Wednesday, July 15, 2009

KOREA Week XI Review

Weds, July 15, 2009 at 11:43pm

MUD FEST. Three words: Muddy, Wet, Muddy.

Despite this, it was a really good time and every visitor to Korea should visit the Mud Fest at least once. No exaggeration; there was mud everywhere. After only 5 minutes at the festival, it was near impossible not to have mud on you or your clothing. There was mud wrestling in a giant mud filled pool, there were mud slides, women (both foreign and Korean) dressed in bikinis, and paint brushes to help apply mud thoroughly to oneself, friends, and any stranger in need of some. Half naked bodies covered from head to toe in brown, silky mud ran through the busy streets; perhaps chasing others, or in search of more beer. I'm not sure which. It was a proper Mud Festival in every sense of the term.

For the first time in Korea, there were more foreigners than Koreans, and everyone was very drunk. It was one giant beer filled, mud-coated party. Prior to the weekend, I was told that most Koreans avoid the Mud Festival because there are too many drunken foreigners and they find this intimidating. After observing the festivities, the Koreans must think we Foreigners are a bunch of wild animals when we get drunk and parade around mud covered. They are, most likely, correct with this presumption. It was insane to witness, and the Koreans who were in attendance, didn't seem to mind. Either they were a part of the debauchery, or were dressed in hiking attire snapping mass photos using expensive DSLR cameras.

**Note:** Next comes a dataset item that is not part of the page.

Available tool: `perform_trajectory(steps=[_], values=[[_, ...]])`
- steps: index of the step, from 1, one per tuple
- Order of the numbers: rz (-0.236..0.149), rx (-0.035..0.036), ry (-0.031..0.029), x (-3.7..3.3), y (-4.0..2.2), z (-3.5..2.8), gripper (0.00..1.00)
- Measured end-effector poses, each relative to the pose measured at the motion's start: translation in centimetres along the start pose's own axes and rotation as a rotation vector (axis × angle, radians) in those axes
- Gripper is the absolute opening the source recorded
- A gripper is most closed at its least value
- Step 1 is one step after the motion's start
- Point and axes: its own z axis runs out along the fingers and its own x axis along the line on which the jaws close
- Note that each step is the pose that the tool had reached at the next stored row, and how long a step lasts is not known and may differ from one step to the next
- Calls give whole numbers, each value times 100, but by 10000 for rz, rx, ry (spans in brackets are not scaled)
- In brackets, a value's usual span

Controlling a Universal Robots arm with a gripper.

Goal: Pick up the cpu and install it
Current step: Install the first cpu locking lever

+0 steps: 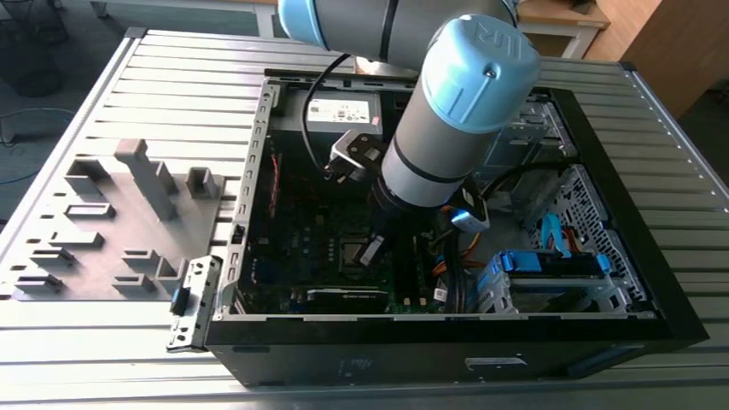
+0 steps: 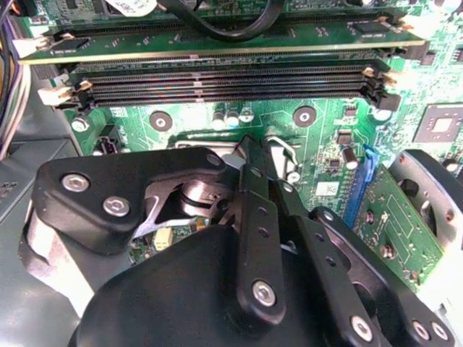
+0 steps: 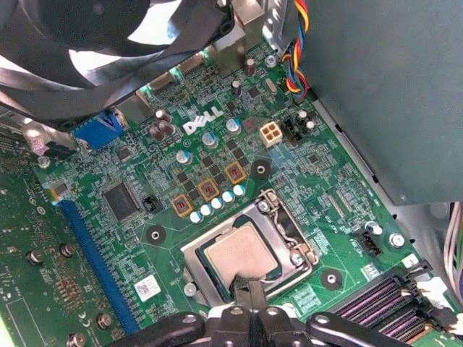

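The cpu (image 3: 235, 253), a pale silvery square chip, lies flat in the open metal socket frame (image 3: 289, 231) on the green motherboard. My gripper (image 3: 247, 283) is down inside the black computer case (image 1: 456, 354), directly over the chip's edge. Its two thin black fingers are pressed together, tips at the cpu's rim, with nothing visibly pinched between them. In the exterior view the gripper (image 1: 370, 253) reaches down to the socket area in the case's middle. The shut fingertips (image 2: 255, 153) point at the socket latch in the second wrist view.
Black memory slots (image 2: 231, 79) run beside the socket. A case fan (image 3: 108, 36) hangs over the board. Cables and a blue drive caddy (image 1: 547, 265) fill the case on the exterior view's right. A grey fixture plate with tall blocks (image 1: 114, 231) lies outside on that view's left.
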Motion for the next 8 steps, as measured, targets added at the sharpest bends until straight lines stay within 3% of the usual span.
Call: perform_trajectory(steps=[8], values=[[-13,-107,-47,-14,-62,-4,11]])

Transportation to the festival was without incident. Train left Suwon promptly at 6:10am and arrived in Daecheon at the scheduled 8:30am. The train was comfortable with nice reclining seats and large windows to watch the countryside pass by. My first KoRail experience was incredibly pleasant, and for only 21,000 Won round-trip, I cannot complain about the service. After our arrival, Tiann and I had a large buffet breakfast in Boryeong (15 minute bus ride from Daecheon train station), and we later walked around the town prior to the festivities beginning. Looking back, it was interesting to watch the dramatic change in pre-festival behavior and mid-day behaviors; sort of like early morning preparations at a college football game in the U.S. Zero to full-speed party mode in about 1-2 hours. By noon, there were thousands gathered, covered in mud, dancing, wrestling, chugging beer, and starting the day off strong.

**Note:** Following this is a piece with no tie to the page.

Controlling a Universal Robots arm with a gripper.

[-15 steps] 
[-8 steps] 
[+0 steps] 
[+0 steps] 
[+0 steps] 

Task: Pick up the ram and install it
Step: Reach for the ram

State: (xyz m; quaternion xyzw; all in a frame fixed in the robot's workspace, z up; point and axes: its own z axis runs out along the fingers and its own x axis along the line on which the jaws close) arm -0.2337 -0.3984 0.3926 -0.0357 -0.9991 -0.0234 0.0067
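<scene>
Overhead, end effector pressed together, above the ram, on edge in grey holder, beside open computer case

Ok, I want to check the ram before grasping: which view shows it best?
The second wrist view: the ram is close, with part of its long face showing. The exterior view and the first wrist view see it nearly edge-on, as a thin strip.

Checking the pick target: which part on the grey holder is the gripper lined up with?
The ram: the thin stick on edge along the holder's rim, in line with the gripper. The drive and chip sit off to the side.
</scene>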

When the rain started at 3:30pm Saturday, Tiann and I had nearly done it all; we already covered ourselves in mud, met many new friends (also covered in mud), swam in the Yellow Sea, explored the streets of Boryeong, hiked a cliff overlooking the ocean, each taken short naps, and otherwise exhausted ourselves in the Mud Fest. So, instead of meeting the Hash Group at 4pm for a rainy run and barbeque, I opted to connect with the group of 16+ teachers from Sanbon that traveled on the 12:15pm train from Suwon. Luckily, I had also reserved floor accommodations with the Sanbon group for Saturday night, so I was well prepared, and the group hung-out into well into Sunday morning. Late night festivities included: traditional Korean drum concert on Boryeong center stage, fireworks display, and (unplanned) pouring rain at 1am, which sent everyone ducking for cover. The drum concert was, in my opinion, the best part of the night, followed by late night (2am) trip to the Boryeong carnival for bumper cars and a other rides.

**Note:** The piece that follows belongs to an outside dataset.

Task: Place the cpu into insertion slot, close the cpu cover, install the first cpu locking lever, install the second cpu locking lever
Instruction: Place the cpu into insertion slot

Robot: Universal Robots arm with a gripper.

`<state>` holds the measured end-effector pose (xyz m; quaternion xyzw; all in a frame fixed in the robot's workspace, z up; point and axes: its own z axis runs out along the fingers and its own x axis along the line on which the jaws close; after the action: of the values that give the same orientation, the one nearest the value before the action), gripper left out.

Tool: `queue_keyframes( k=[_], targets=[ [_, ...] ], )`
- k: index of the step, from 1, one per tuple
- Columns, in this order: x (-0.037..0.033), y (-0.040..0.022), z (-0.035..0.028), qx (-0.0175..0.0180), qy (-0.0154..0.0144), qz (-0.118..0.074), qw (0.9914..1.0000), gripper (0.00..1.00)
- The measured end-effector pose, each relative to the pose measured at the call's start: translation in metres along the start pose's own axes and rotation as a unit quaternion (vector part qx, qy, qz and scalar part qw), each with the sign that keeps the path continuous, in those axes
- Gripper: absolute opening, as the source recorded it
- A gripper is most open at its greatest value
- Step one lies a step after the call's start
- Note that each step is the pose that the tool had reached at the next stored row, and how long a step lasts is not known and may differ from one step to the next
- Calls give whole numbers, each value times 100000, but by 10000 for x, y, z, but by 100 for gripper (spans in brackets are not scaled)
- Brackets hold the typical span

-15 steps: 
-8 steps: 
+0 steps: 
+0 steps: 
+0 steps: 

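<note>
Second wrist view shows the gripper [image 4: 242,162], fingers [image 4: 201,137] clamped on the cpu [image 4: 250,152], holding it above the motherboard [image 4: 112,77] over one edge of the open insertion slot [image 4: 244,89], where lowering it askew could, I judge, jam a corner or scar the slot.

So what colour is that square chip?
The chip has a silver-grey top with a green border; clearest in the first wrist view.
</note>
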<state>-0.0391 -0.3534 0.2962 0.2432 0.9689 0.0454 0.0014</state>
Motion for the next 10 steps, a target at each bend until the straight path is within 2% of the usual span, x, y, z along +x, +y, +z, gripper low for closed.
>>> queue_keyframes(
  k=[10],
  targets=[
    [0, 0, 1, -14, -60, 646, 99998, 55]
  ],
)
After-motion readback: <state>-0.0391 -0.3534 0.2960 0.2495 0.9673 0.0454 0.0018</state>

The Monsoon weather intensified overnight and Sunday morning was like a small hurricane. The Sanbon group awoke around 11am, checked out of the pension (resort/motel) at noon, and battled the fierce 50mph winds and driving rain as we walked 15 minutes back toward the central area of downtown Boryeong. Tiann opted for a 9am train headed home, and the rest of the group split into factions based on the day's activities, so I hung with American friend Chrissy throughout the day. She is 24 years American, and the two of us spent the day relaxing at a coffee house and Mud Spa later in the day. We also had what may be the worst bloody mary I ever had in my life, but somehow, the overall experience of the weekend almost made the drink taste good. Boryeong Mud Spa is like a jimjaebang, only with a mud bath and mud room. Cost was only 3,000 Won admission; another great bargain.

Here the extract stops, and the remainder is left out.